**Task to carry out:** Count the lines below that contain the word "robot". Give only the number.

**Listed entries:**
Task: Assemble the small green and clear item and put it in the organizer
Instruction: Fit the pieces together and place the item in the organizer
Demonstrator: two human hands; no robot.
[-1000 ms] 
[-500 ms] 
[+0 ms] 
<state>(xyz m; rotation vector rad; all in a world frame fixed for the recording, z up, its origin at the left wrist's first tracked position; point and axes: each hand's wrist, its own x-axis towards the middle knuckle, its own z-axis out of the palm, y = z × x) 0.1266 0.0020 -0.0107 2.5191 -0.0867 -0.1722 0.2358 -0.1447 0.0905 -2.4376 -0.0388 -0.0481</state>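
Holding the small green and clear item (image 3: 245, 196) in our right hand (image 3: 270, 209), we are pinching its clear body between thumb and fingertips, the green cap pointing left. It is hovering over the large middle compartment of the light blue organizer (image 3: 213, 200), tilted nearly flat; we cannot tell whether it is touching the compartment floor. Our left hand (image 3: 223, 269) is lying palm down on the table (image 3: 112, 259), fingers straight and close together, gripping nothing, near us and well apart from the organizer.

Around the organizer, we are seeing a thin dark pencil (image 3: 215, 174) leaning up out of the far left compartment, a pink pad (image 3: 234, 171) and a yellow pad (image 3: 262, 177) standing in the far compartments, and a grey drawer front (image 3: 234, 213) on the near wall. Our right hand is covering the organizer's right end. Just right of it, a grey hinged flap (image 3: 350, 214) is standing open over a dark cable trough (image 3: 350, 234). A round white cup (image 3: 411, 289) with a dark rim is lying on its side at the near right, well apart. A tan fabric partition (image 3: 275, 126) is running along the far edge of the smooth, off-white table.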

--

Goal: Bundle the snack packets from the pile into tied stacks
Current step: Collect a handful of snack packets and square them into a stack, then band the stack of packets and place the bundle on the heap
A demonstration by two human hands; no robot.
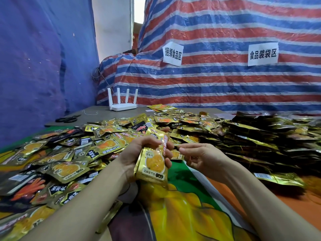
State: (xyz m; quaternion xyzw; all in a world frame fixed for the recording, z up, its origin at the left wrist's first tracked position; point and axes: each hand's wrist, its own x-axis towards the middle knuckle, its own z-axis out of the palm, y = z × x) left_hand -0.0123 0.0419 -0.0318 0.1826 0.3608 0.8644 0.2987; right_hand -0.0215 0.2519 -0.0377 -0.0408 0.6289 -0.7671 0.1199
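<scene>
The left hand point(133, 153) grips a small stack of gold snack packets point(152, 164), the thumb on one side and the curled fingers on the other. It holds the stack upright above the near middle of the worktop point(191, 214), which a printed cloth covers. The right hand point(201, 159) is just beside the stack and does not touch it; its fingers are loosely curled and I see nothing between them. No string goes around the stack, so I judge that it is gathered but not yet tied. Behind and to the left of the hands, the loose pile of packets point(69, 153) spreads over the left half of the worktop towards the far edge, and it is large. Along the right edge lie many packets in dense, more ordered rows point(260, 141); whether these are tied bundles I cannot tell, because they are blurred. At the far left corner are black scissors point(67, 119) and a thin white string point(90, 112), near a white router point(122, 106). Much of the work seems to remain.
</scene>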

**Task answer:** 2